Re: [PATCH 05/10] entry: Split preemption from irqentry_exit_to_kernel_mode()

From: Jinjie Ruan

Date: Tue Apr 07 2026 - 21:42:06 EST




On 2026/4/7 21:16, Mark Rutland wrote:
> Some architecture-specific work needs to be performed between the state
> management for exception entry/exit and the "real" work to handle the
> exception. For example, arm64 needs to manipulate a number of exception
> masking bits, with different exceptions requiring different masking.
>
> Generally this can all be hidden in the architecture code, but for arm64
> the current structure of irqentry_exit_to_kernel_mode() makes this
> particularly difficult to handle in a way that is correct, maintainable,
> and efficient.
>
> The gory details are described in the thread surrounding:
>
> https://lore.kernel.org/lkml/acPAzdtjK5w-rNqC@J2N7QTR9R3/
>
> The summary is:
>
> * Currently, irqentry_exit_to_kernel_mode() handles both involuntary
> preemption AND state management necessary for exception return.
>
> * When scheduling (including involuntary preemption), arm64 needs to
> have all arm64-specific exceptions unmasked, though regular interrupts
> must be masked.
>
> * Prior to the state management for exception return, arm64 needs to
> mask a number of arm64-specific exceptions, and perform some work with
> these exceptions masked (with RCU watching, etc).
>
> While in theory it is possible to handle this with a new arch_*() hook
> called somewhere under irqentry_exit_to_kernel_mode(), this is fragile
> and complicated, and doesn't match the flow used for exception return to
> user mode, which has a separate 'prepare' step (where preemption can
> occur) prior to the state management.
>
> To solve this, refactor irqentry_exit_to_kernel_mode() to match the
> style of {irqentry,syscall}_exit_to_user_mode(), moving preemption logic
> into a new irqentry_exit_to_kernel_mode_preempt() function, and moving
> state management in a new irqentry_exit_to_kernel_mode_after_preempt()
> function.

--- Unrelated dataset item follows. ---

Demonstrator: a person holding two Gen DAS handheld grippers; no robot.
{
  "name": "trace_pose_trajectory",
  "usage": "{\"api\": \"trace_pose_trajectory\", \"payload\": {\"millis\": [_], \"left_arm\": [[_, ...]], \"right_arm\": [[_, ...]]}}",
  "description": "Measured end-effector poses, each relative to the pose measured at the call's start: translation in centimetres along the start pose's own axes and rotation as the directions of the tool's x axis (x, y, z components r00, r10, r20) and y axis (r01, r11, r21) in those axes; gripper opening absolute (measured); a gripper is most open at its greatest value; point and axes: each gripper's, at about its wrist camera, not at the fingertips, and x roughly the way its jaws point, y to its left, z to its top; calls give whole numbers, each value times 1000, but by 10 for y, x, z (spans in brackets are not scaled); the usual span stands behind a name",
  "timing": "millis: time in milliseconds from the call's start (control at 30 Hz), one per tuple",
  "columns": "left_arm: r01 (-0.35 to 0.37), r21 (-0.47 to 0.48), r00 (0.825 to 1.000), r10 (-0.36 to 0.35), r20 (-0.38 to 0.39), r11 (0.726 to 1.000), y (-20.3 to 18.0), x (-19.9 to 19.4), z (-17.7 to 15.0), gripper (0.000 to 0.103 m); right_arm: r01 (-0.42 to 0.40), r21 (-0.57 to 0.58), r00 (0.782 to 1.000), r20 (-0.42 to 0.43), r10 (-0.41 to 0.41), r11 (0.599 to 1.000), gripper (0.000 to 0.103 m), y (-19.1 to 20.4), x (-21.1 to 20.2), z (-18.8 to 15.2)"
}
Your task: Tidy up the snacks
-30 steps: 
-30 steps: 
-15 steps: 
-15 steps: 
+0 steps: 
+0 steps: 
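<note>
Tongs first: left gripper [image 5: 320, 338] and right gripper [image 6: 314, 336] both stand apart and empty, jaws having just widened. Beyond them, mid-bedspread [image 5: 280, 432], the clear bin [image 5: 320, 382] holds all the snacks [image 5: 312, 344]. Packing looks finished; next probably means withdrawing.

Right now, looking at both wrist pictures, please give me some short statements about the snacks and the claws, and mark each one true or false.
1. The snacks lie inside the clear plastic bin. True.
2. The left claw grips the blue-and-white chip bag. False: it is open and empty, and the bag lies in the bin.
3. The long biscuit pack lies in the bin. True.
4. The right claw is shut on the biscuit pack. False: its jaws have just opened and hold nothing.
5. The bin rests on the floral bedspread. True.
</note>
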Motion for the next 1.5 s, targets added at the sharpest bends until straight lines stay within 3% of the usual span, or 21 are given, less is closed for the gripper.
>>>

The existing irqentry_exit_to_kernel_mode() is left as a
> caller of both of these, avoiding the need to modify existing callers.
>
> There should be no functional change as a result of this patch.
>
> Signed-off-by: Mark Rutland <mark.rutland@xxxxxxx>
> Cc: Andy Lutomirski <luto@xxxxxxxxxx>
> Cc: Catalin Marinas <catalin.marinas@xxxxxxx>
> Cc: Jinjie Ruan <ruanjinjie@xxxxxxxxxx>
> Cc: Peter Zijlstra <peterz@xxxxxxxxxxxxx>
> Cc: Thomas Gleixner <tglx@xxxxxxxxxx>
> Cc: Vladimir Murzin <vladimir.murzin@xxxxxxx>
> Cc: Will Deacon <will@xxxxxxxxxx>
> ---
> include/linux/irq-entry-common.h | 26 +++++++++++++++++++++-----
> 1 file changed, 21 insertions(+), 5 deletions(-)
>
> Thomas/Peter/Andy, as mentioned on IRC, I haven't created kerneldoc
> comments for these new functions because the existing comments don't
> seem all that consistent (e.g. for user mode vs kernel mode), and I
> suspect we want to rewrite them all in one go for wider consistency.
>
> I'm happy to respin this, or to follow-up with that as per your
> preference.
>
> Mark.
>
> diff --git a/include/linux/irq-entry-common.h b/include/linux/irq-entry-common.h
> index 2206150e526d8..24830baa539c6 100644
> --- a/include/linux/irq-entry-common.h
> +++ b/include/linux/irq-entry-common.h
> @@ -421,10 +421,18 @@ static __always_inline irqentry_state_t irqentry_enter_from_kernel_mode(struct p
> return ret;
> }
>
> -static __always_inline void irqentry_exit_to_kernel_mode(struct pt_regs *regs, irqentry_state_t state)
> +static inline void irqentry_exit_to_kernel_mode_preempt(struct pt_regs *regs, irqentry_state_t state)
> {
> - lockdep_assert_irqs_disabled();
> + if (regs_irqs_disabled(regs) || state.exit_rcu)
> + return;
> +
> + if (IS_ENABLED(CONFIG_PREEMPTION))
> + irqentry_exit_cond_resched();
> +}
>
> +static __always_inline void
> +irqentry_exit_to_kernel_mode_after_preempt(struct pt_regs *regs, irqentry_state_t state)
> +{
> if (!regs_irqs_disabled(regs)) {
> /*
> * If RCU was not watching on entry this needs to be done
> @@ -443,9 +451,6 @@ static __always_inline void irqentry_exit_to_kernel_mode(struct pt_regs *regs, i
> }
>
> instrumentation_begin();
> - if (IS_ENABLED(CONFIG_PREEMPTION))
> - irqentry_exit_cond_resched();
> -
> /* Covers both tracing and lockdep */
> trace_hardirqs_on();
> instrumentation_end();
> @@ -459,6 +464,17 @@ static __always_inline void irqentry_exit_to_kernel_mode(struct pt_regs *regs, i
> }
> }
>
> +static __always_inline void irqentry_exit_to_kernel_mode(struct pt_regs *regs, irqentry_state_t state)
> +{
> + lockdep_assert_irqs_disabled();
> +
> + instrumentation_begin();
> + irqentry_exit_to_kernel_mode_preempt(regs, state);
> + instrumentation_end();
> +
> + irqentry_exit_to_kernel_mode_after_preempt(regs, state);
> +}

Reviewed-by: Jinjie Ruan <ruanjinjie@xxxxxxxxxx>

> +
> /**
> * irqentry_enter - Handle state tracking on ordinary interrupt entries
> * @regs: Pointer to pt_regs of interrupted context